Sir Thomas Harries, 1st Baronet

Sir Thomas Harries or Harris, 1st Baronet (1550 - 18 February 1628) was an English lawyer.

Harries was born in 1550, the eldest of four sons of John Harries, of Cruckton in Shropshire. His mother was Eleanor, daughter of Thomas Prowde of Sutton. Thomas Harries is believed to be the Thomas Harris who was Member of Parliament for Shrewsbury in 1586. Another possibility is that it was Thomas Harris of Boreatton, also a resident of Shrewsbury, and who like Harries was also a member of Lincoln's Inn. Thomas Harris of Boreatton was created a baronet at about the same time as Thomas Harries, making precise identification difficult. The History of Parliament however considers this Thomas Harries as the most likely candidate as the MP.[1]

Harries was educated at Shrewsbury School from 1565, and later at Clement's Inn and then Lincoln's Inn from 1575.[1] He was called to the bar at Lincoln's Inn in 1583. He was active in legal affairs in Shrewsbury, and helped in the securing of a new town charter in 1584. He contested the Parliamentary seat for Shrewsbury that year, but was defeated, coming third in the poll. He was returned unopposed in 1586.[1]

He became a serjeant-at-law in February 1604.[1][2] He became a bencher at Lincoln's Inn in 1596, and was possibly the Thomas Harris who was appointed justice of the peace of Shropshire c. 1600, and Cheshire in 1601.[1] In 1613 he bought Tong Castle from Sir Edward Stanley, and on 12 April 1623 was created a baronet, of Tong Castle.[1][2]

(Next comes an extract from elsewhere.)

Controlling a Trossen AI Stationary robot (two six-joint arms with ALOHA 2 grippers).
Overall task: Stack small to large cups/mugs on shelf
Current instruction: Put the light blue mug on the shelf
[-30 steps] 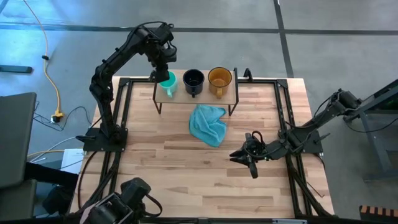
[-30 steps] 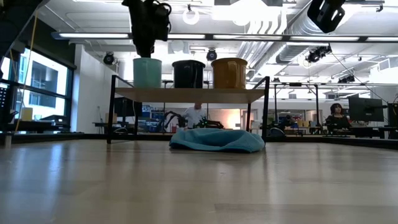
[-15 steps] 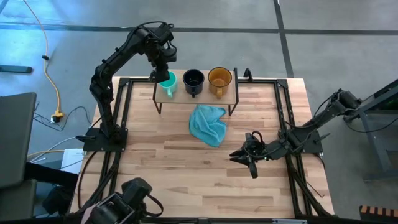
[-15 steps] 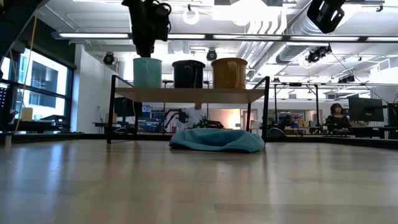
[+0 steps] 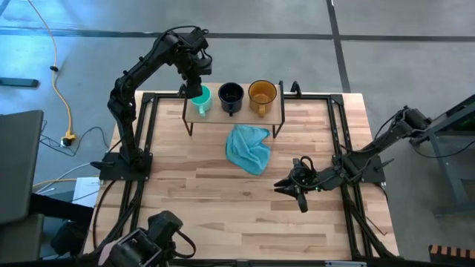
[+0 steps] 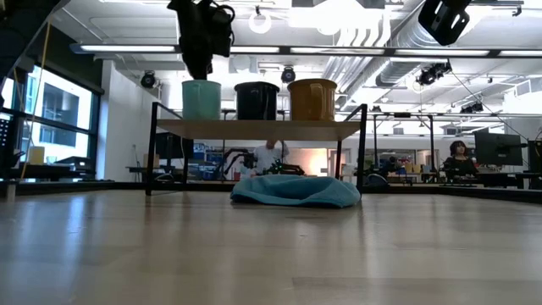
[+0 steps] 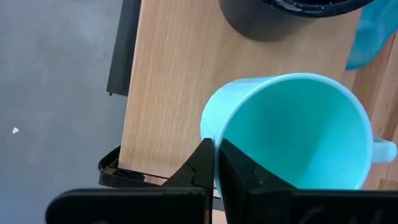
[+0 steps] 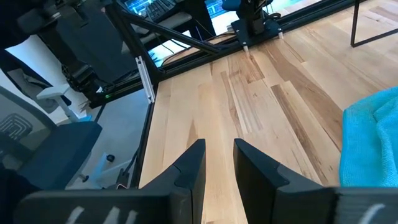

Escutcheon of Sir Thomas Harries, 1st Baronet

He was married to Eleanor, daughter of Roger Gifford, physician to Queen Elizabeth I. The couple had one son, Francis, and three daughters, but Francis and one of the daughters predeceased their father, and the baronetcy became extinct on Sir Thomas's death on 18 February 1628.[1] Tong Castle passed to the family of his daughter Elizabeth, who married William Pierrepont; in 1764 Evelyn Pierrepont, 2nd Duke of Kingston-upon-Hull sold it to George Durant. Sir Thomas's second daughter, Anne, married the jurist John Wilde.[3]